Your assignment: Retype every line below precisely as it appears.

--------------------------------------------------

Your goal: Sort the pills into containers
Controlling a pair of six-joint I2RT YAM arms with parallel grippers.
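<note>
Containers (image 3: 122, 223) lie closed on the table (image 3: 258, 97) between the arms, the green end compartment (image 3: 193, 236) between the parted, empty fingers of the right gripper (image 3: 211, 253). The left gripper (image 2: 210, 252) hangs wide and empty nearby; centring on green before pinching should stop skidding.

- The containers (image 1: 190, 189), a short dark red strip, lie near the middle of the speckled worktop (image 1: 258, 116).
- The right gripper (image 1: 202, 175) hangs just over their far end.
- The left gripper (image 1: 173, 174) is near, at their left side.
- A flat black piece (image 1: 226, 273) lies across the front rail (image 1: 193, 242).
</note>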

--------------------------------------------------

Output:
Your goal: Sort the pills into containers
Controlling a pair of six-joint I2RT YAM arms with parallel grippers.
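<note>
Containers (image 3: 122, 223) lie closed on the table (image 3: 258, 97) between the arms, the green end compartment (image 3: 193, 236) between the parted, empty fingers of the right gripper (image 3: 211, 253). The left gripper (image 2: 210, 252) hangs wide and empty nearby; centring on green before pinching should stop skidding.

- The containers (image 1: 190, 189), a short dark red strip, lie near the middle of the speckled worktop (image 1: 258, 116).
- The right gripper (image 1: 202, 175) hangs just over their far end.
- The left gripper (image 1: 173, 174) is near, at their left side.
- A flat black piece (image 1: 226, 273) lies across the front rail (image 1: 193, 242).
</note>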

The work for this exercise is now done.